At this time it was when Steve Rocco left SIMS and Rodney Mullen left Powell, and they joined to form what would become the biggest skateboard company – World Industries, and Plan B. Rodney and Rocco double handedly changed the sport of skateboarding from vert back to the streets.Sims Rocco 1980 – Gary Holl
When I asked a bunch of skateboarders to name transitional skateboards, Gary Holl sent me this image of a 1980s Sims Steve Rocco model. Were you still involved with the company when this board came out, and how is it transitional?
The SIMS Rocco skateboard changed the known universe at the time. Everything in skateboarding was about vertical riding on ramps and in pools, and then Sims introduced the Rocco board and wheel to the world, and it started a full revolution back to streets.
But that was on the cusp of when you were getting out of Sims Skateboards and into Sims Snowboards?
The mid to late 1970s is when the Sims company or product line or team or the whole deal had the most influence on the sports, from the wide decks when we ran our 3 Ways Wide ad. That was a revolutionary ad because the day we ran that ad on the back cover of SkateBoarder, every narrow skateboard in every warehouse and factory and store became obsolete. If I had been a better businessman, I would have unloaded all our inventory before running the 3 Ways Wide ad. It was a huge development, but Alva had a lot to do with skateboards going wider, and you can’t ignore that.
Why is the 3 Ways Wide ad significant?
This was the first ad showing a wide skateboard. Everything was really narrow prior to this ad. This ad changed the face of skateboarding. This was also the ad I was delivering to SkateBoarder Magazine after which Novak began accusing me of dirty tricks.
What is your side of that “Wonder Boy” story.
I made exactly one trip to SkateBoarder Magazine and that was to deliver the “SIMS 3 Ways Wide” advertisement.
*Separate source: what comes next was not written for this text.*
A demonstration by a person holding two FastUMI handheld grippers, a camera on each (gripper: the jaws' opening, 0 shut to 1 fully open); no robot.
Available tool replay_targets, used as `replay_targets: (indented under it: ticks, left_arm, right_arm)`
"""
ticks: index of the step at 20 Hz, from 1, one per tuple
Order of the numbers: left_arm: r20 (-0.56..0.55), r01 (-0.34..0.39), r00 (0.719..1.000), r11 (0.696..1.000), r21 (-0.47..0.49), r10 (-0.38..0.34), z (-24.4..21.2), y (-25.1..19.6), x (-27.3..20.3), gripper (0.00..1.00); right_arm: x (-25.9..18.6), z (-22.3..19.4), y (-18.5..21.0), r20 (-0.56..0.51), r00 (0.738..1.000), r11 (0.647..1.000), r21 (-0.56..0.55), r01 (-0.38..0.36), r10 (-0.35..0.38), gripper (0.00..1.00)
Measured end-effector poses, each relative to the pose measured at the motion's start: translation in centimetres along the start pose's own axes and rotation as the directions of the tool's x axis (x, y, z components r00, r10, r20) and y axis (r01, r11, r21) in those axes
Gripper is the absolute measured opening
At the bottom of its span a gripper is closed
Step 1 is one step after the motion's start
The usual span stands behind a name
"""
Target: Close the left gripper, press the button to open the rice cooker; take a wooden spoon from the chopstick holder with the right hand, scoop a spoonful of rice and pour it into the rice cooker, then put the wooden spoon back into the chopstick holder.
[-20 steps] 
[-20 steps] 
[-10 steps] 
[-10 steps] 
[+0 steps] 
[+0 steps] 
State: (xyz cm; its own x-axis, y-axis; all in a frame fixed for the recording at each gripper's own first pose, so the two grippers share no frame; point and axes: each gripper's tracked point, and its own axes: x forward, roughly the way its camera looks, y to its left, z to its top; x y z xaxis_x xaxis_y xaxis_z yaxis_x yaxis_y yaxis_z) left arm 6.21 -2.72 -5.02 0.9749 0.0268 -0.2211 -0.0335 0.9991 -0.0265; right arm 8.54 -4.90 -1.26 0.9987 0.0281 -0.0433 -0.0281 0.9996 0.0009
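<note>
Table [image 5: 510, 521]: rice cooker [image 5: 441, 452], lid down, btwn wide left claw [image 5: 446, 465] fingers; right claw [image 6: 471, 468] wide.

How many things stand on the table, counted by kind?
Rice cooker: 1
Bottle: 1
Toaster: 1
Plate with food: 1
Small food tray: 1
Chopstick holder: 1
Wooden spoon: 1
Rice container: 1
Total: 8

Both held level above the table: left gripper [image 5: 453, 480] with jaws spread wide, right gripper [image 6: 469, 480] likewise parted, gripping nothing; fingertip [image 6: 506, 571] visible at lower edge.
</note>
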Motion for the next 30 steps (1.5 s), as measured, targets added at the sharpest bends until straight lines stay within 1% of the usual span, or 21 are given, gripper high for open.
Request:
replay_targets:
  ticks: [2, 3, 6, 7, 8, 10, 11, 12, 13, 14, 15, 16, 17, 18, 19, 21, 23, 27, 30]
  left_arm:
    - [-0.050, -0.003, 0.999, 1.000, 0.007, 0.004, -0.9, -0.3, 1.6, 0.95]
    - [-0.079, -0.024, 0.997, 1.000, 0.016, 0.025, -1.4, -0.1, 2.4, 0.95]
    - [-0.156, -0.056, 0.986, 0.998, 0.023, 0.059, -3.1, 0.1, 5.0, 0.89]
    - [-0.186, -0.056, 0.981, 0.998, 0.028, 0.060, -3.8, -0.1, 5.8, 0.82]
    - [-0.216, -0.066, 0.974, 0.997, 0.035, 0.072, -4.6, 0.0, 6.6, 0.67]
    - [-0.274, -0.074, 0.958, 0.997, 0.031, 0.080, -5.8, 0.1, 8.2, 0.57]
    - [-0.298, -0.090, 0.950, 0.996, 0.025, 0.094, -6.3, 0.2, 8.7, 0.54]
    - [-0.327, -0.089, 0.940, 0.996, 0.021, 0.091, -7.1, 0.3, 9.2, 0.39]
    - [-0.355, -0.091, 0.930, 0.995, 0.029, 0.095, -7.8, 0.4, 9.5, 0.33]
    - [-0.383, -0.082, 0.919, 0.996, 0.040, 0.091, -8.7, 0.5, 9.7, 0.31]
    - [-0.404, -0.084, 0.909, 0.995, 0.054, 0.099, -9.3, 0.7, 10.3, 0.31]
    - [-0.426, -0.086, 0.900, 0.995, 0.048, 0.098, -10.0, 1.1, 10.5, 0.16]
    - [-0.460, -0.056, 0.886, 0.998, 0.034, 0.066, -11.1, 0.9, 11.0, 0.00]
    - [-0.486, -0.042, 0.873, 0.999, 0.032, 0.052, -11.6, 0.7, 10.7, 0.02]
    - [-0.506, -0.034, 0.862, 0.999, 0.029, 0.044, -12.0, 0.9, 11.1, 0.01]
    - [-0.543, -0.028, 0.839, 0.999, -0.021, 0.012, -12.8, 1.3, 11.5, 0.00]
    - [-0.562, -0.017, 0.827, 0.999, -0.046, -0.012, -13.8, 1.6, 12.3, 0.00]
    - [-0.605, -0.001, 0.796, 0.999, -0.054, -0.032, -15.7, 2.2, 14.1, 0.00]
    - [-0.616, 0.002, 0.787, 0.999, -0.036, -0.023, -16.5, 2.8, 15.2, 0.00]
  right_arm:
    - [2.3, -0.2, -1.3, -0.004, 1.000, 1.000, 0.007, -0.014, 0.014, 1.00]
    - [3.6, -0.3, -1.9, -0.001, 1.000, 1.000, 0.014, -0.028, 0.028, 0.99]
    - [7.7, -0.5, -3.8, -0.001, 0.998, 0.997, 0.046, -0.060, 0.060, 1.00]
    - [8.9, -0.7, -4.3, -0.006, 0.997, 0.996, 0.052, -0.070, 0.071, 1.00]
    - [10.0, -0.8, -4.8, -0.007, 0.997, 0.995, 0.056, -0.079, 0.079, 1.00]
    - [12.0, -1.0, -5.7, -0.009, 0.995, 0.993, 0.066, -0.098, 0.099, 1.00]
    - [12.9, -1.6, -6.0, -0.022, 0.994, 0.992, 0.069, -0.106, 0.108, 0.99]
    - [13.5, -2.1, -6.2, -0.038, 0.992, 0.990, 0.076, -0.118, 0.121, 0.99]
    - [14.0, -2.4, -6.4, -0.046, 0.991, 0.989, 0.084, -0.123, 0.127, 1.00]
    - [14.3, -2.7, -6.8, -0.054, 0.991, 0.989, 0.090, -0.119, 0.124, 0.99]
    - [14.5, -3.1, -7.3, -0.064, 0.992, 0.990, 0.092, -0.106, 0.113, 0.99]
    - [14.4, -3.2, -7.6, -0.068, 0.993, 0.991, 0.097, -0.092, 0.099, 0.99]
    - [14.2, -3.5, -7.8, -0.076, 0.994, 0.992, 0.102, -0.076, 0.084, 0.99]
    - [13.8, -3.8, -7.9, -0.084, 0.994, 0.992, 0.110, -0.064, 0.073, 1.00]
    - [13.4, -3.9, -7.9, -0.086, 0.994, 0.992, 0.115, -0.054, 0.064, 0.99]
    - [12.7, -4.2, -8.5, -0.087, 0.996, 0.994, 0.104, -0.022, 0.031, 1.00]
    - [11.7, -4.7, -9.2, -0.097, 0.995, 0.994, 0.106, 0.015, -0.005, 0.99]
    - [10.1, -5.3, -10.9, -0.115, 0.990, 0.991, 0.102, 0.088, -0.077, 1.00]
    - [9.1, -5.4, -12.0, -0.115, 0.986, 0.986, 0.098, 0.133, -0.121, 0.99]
I made the drive from Santa Barbara to San Juan Capistrano, because if they received the ad the next day, I would have missed the deadline. When I walked into the room where the production crew was preparing all the ads for blue line, I said “Wow, look at all those ads!
Rich Novak of Santa Cruz Skateboards got wind of my appearance at SkateBoarder Magazine and spun this two-minute appearance into a convenient lie, to disparage me for decades in the skateboard and snowboard industries, and to exalt himself as a ‘knowledgeable’ and ‘safe keeper’ of the sports.
About this ad, Tom Sims said “The Quicksilver advertisement I sent you belongs in the Powell Skateboards section.
This was George Powell’s first advertisement, and we had a handshake deal that SIMS would be his Worldwide Exclusive Distributor. He promised me this enticing deal if I would promote his skateboards and be in his advertisements, and put my endorsement signature on the decks, as SIMS was the most prestigious name in the sport at the time. Without this ad as proof, it would be my word against his.” Ad courtesy Tom Sims.
Novak’s other stunts in business are actually far more repugnant. I will not discuss those here.
One of the reasons Novak was so pissed is because when I ran that ad, all the narrow boards were instantly outdated. If he had known about that ad he would have unloaded the tens of thousands of narrow skateboards he had in his warehouse. Novak was pissed because he didn’t see the wide thing coming. He got caught with his pants down, as did everyone. I should have dumped all my narrow boards at half off. I just wasn’t a greedy enough or savvy enough businessman.